» Aim of the exercise
Would you print the records below without changing anything?

» Source data

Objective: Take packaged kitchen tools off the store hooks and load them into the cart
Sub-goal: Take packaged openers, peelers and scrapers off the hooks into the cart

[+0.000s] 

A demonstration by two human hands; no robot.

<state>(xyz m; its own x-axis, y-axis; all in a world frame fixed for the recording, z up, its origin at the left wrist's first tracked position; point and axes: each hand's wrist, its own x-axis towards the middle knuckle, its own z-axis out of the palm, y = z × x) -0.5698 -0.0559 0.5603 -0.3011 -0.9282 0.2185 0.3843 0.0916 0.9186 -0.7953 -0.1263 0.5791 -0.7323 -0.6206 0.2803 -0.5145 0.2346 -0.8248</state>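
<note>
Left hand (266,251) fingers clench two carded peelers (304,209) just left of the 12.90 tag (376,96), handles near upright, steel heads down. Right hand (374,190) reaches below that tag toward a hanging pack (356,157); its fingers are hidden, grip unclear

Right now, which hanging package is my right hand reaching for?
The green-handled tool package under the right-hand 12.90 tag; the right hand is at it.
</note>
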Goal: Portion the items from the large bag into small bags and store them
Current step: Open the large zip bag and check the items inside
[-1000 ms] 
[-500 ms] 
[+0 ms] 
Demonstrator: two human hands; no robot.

» Exercise response
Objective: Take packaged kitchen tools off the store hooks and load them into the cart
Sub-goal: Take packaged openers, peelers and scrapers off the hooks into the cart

[+0.000s] 

A demonstration by two human hands; no robot.

<state>(xyz m; its own x-axis, y-axis; all in a world frame fixed for the recording, z up, its origin at the left wrist's first tracked position; point and axes: each hand's wrist, its own x-axis towards the middle knuckle, its own z-axis out of the palm, y = z × x) -0.5698 -0.0559 0.5603 -0.3011 -0.9282 0.2185 0.3843 0.0916 0.9186 -0.7953 -0.1263 0.5791 -0.7323 -0.6206 0.2803 -0.5145 0.2346 -0.8248</state>
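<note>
Left hand (266,251) fingers clench two carded peelers (304,209) just left of the 12.90 tag (376,96), handles near upright, steel heads down. Right hand (374,190) reaches below that tag toward a hanging pack (356,157); its fingers are hidden, grip unclear

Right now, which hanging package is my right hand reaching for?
The green-handled tool package under the right-hand 12.90 tag; the right hand is at it.
</note>
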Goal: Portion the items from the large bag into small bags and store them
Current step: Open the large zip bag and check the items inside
[-1000 ms] 
[-500 ms] 
[+0 ms] 
Demonstrator: two human hands; no robot.

With this output, the exercise is done.